И это даже когда человек вызывал у него симпатию… Симпатичному человеку он мог попытаться помочь — в меру своего разумения. Последствия могли быть ужасными. Если же человек ему не нравился, то последствия бывали еще хуже.
Билл Сомс положил коробку с провизией на крыльцо и прервал свое бормотание ровно настолько, чтобы вымолвить:
— Тут все, что вы заказывали, мисс Эми.
— Прекрасно, Уильям, — довольно отозвалась Эми Фремонт. — Что за жара сегодня!
Билл Сомс съежился от страха. В его взгляде появилась мольба. Он остервенело покрутил головой, не согласившись с утверждением покупательницы, и опять прервал свое бормотание, хотя это не входило в его планы, чтобы сказать:
— О, не говорите так, мисс Эми. Замечательная погода! Денек что надо!
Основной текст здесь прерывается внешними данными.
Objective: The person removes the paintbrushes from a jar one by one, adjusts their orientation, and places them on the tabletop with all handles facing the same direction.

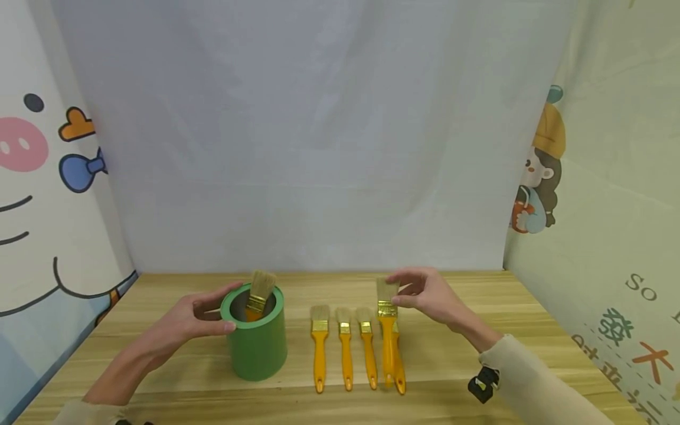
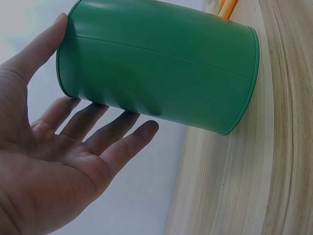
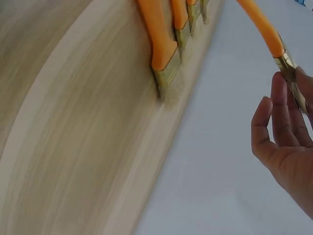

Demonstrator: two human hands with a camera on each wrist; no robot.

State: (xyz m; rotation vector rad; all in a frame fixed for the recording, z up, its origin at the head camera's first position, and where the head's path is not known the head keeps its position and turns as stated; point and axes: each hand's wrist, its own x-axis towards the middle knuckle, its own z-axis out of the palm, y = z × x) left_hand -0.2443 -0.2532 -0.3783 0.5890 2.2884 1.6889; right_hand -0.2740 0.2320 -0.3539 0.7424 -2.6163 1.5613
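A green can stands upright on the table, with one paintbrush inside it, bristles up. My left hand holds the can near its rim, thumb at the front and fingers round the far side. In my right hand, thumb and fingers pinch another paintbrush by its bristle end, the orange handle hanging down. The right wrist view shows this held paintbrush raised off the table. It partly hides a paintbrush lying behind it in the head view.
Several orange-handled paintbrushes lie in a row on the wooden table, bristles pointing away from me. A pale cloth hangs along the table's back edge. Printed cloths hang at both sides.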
Эми Фремонт встала с кресла-качалки и пересекла крыльцо. Это была рослая худая женщина с отсутствующей улыбкой на лице. Примерно год тому назад Энтони рассердился на нее, когда она обмолвилась, что не дело превращать кошку в меховой коврик; ее он обычно слушался больше, чем остальных, на чьи слова вообще не обращал внимания, но на сей раз огрызнулся — мысленно. Так пришел конец ясности очей Эми Фремонт и ей самой — во всяком случае, в том виде, в каком к ней привыкли соседи. Тогда Пиксвилл (то есть все население в 46 душ) и облетела молва, что даже членам семьи Энтони угрожает опасность. С тех пор бдительность была удвоена.
В один прекрасный день Энтони мог исправить зло, причиненное им тете Эми. Мать и отец Энтони надеялись, что это обязательно произойдет. Он подрастет и пожалеет о содеянном… Если, конечно, зло еще подлежало исправлению. Ведь тетя Эми сильно изменилась, а Энтони вообще перестал кого-либо слушаться.
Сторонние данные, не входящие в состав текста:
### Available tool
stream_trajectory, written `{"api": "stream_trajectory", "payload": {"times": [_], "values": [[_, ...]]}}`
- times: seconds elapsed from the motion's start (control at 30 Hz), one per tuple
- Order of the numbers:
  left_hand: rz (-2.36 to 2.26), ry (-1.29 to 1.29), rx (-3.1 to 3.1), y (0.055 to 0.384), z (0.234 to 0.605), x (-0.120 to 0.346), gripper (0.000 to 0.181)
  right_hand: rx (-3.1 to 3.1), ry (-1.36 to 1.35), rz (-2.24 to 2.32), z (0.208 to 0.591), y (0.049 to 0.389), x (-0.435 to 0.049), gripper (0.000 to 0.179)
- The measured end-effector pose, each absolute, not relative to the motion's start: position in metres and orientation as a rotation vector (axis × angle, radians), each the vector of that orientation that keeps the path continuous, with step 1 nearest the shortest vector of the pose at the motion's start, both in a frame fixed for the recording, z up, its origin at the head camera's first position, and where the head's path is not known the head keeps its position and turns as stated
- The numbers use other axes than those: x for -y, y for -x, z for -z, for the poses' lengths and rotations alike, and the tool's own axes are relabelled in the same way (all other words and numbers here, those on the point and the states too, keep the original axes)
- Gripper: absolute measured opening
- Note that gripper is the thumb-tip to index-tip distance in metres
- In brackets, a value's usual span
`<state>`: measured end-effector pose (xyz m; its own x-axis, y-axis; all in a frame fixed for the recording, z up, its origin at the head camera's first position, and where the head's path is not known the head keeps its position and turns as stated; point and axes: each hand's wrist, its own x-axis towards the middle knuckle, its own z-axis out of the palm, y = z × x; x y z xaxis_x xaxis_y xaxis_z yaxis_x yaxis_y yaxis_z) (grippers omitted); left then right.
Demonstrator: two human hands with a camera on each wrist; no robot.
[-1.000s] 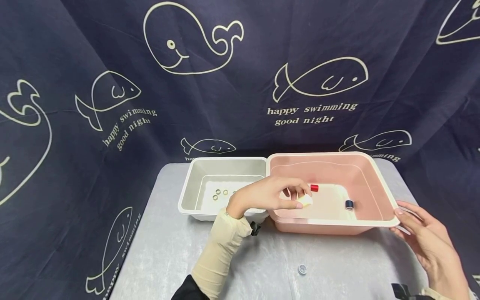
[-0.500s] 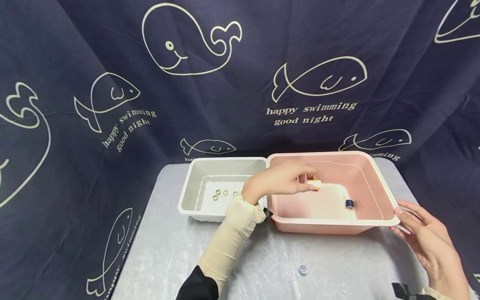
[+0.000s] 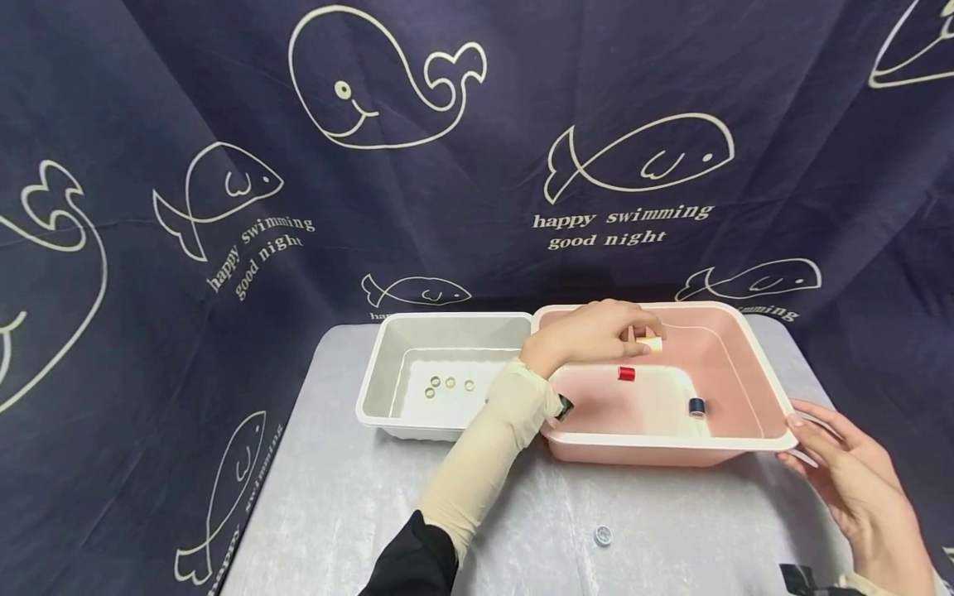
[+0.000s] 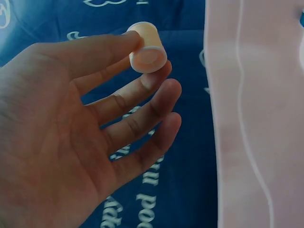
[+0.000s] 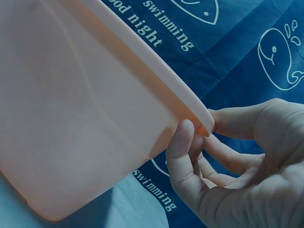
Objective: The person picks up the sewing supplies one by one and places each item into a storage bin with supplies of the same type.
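Note:
Between thumb and fingertips, my left hand (image 3: 592, 333) pinches a pale yellow thread spool (image 4: 151, 39) with white ends. It is over the back left part of the pink bin (image 3: 667, 443). Inside that bin lie a red thread spool (image 3: 627, 373) and a dark blue thread spool (image 3: 696, 406), apart from each other. At the bin's front right corner, my right hand (image 3: 857, 472) grips the rim. The right wrist view shows its fingers on both sides of the bin's edge (image 5: 205, 124).
A light grey bin (image 3: 413, 427) stands against the pink bin's left side, with several small clear rings (image 3: 450, 382) in it. One small round clear piece, like a bobbin (image 3: 603, 535), lies on the grey table (image 3: 313, 497) in front. A dark blue curtain (image 3: 477, 207) hangs behind.
My left hand has moved right and toward the back over the pink bin, carrying the yellow spool. The red spool, covered half a second ago, shows again. My right hand has stayed at the rim.

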<state>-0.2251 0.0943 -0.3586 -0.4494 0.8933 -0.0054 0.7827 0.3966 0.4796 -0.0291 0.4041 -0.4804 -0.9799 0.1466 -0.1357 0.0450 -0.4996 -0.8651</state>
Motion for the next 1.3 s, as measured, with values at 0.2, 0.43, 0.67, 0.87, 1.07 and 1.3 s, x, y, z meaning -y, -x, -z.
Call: {"api": "stream_trajectory", "payload": {"times": [0.2,0.43,0.67,0.87,1.07,1.3], "values": [[-0.522,-1.415,-2.410,0.236,0.372,-0.120,0.022,1.531,0.289,-2.659,0.480,0.029,-0.405,0.039],[-0.405,-1.388,-2.400,0.247,0.387,-0.145,0.020,1.528,0.291,-2.666,0.481,0.030,-0.407,0.039],[-0.303,-1.426,-2.382,0.255,0.402,-0.165,0.021,1.531,0.289,-2.681,0.482,0.031,-0.407,0.039],[-0.263,-1.464,-2.382,0.254,0.420,-0.180,0.016,1.578,0.320,-2.663,0.482,0.027,-0.406,0.039],[-0.043,-1.428,-2.485,0.252,0.448,-0.198,0.019,1.581,0.326,-2.660,0.481,0.024,-0.404,0.040],[0.092,-1.427,-2.589,0.251,0.470,-0.206,0.008,1.553,0.328,-2.608,0.478,0.025,-0.400,0.042]]}}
— Опомнитесь, Уильям! — молвила тетя Эми. — Зачем вы бормочете, как умалишенный? Энтони не причинит вам вреда. Ведь он вас любит! — Последние слова были произнесены громко с целью привлечь внимание Энтони, который, устав от крысы, заставил ее пожирать самое себя. — Ведь правда, дорогой? Ты хорошо относишься к мистеру Сомсу?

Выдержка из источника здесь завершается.